An exact transcription of all the data is required, with every image removed.

- [RAW DATA]
◆ ◆ ◆ ◆ ◆ ◆ ◆
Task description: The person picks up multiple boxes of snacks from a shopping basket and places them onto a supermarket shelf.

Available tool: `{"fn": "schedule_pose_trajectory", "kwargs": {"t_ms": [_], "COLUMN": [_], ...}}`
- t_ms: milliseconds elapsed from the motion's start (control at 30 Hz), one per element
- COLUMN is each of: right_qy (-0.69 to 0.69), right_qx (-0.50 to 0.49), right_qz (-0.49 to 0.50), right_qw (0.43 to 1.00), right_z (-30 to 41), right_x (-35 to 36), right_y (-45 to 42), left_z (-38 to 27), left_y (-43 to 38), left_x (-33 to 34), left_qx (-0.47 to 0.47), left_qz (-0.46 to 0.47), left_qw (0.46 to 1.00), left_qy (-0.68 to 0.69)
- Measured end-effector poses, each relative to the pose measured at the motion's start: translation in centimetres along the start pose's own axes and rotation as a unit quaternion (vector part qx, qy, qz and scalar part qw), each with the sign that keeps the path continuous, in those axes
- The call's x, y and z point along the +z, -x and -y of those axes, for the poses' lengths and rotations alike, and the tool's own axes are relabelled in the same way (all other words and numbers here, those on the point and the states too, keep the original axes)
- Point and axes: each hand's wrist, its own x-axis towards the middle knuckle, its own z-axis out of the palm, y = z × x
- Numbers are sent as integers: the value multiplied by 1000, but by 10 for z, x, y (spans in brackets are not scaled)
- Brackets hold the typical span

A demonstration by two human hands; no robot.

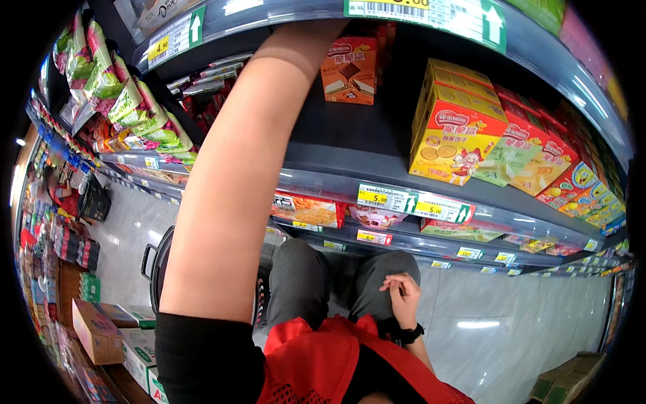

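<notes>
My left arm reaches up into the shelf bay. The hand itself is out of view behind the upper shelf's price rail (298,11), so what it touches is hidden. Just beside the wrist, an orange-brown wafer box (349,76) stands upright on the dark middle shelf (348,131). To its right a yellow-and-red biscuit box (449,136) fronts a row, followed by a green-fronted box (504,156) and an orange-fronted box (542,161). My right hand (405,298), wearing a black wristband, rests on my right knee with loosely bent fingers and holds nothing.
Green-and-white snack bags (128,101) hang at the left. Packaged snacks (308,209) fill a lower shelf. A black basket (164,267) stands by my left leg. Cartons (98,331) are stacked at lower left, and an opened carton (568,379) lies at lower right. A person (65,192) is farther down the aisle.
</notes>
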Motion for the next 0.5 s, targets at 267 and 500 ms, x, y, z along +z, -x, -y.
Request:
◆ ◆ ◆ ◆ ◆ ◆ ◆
- [RESULT FOR THIS TASK]
Task description: The person picks up multiple boxes of snacks from a shopping basket and places them onto a supermarket shelf.

Available tool: `{"fn": "schedule_pose_trajectory", "kwargs": {"t_ms": [_], "COLUMN": [_], ...}}`
- t_ms: milliseconds elapsed from the motion's start (control at 30 Hz), one per element
- COLUMN is each of: right_qy (-0.69 to 0.69), right_qx (-0.50 to 0.49), right_qz (-0.49 to 0.50), right_qw (0.43 to 1.00), right_z (-30 to 41), right_x (-35 to 36), right_y (-45 to 42), left_z (-38 to 27), left_y (-43 to 38), left_x (-33 to 34), left_qx (-0.47 to 0.47), left_qz (-0.46 to 0.47), left_qw (0.46 to 1.00), left_qy (-0.68 to 0.69)
- Measured end-effector poses, each relative to the pose measured at the motion's start: translation in centimetres along the start pose's own axes and rotation as a unit quaternion (vector part qx, qy, qz and scalar part qw), each with the sign that keeps the path continuous, in those axes
- The call's x, y and z point along the +z, -x and -y of those axes, for the poses' lengths and rotations alike, and the tool's own axes are relabelled in the same way (all other words and numbers here, those on the point and the states too, keep the original axes)
- Point and axes: each hand's wrist, its own x-axis towards the middle knuckle, its own z-axis out of the palm, y = z × x
- Numbers are sent as integers: the value multiplied by 1000, but by 10 for z, x, y (spans in brackets are not scaled)
- Brackets hold the typical span

A demonstration by two human hands; no robot.


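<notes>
My left arm reaches up into the shelf bay. The hand itself is out of view behind the upper shelf's price rail (298,11), so what it touches is hidden. Just beside the wrist, an orange-brown wafer box (349,76) stands upright on the dark middle shelf (348,131). To its right a yellow-and-red biscuit box (449,136) fronts a row, followed by a green-fronted box (504,156) and an orange-fronted box (542,161). My right hand (405,298), wearing a black wristband, rests on my right knee with loosely bent fingers and holds nothing.
Green-and-white snack bags (128,101) hang at the left. Packaged snacks (308,209) fill a lower shelf. A black basket (164,267) stands by my left leg. Cartons (98,331) are stacked at lower left, and an opened carton (568,379) lies at lower right. A person (65,192) is farther down the aisle.
</notes>
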Motion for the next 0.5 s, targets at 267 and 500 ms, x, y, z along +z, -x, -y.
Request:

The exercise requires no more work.